[Work required] Retype all the data word for word.

[Data block]
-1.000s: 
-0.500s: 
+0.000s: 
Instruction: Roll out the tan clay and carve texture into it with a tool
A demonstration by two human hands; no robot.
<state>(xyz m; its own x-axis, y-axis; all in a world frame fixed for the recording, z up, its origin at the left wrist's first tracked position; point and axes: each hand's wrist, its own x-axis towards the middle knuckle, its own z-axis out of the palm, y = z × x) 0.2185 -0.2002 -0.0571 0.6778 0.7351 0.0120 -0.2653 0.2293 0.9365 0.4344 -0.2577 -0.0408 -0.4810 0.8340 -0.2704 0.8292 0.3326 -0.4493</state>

[Completed exercise]
-1.000s: 
-0.500s: 
+0.000s: 
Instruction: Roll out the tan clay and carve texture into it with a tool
A demonstration by two human hands; no robot.
<state>(xyz m; its own x-axis, y-axis; all in a world frame fixed for the recording, z up, its origin at the left wrist's first tracked position; point and axes: each hand's wrist, its own x-axis towards the middle knuckle, its own z-axis out of the palm, y = z × x) 0.2185 -0.2002 -0.0571 0.6778 0.7351 0.0120 -0.2653 0.2293 0.9365 0.4344 -0.2577 -0.0408 -0.4810 0.8340 -0.2704 0.8292 0.3326 -0.4493</state>

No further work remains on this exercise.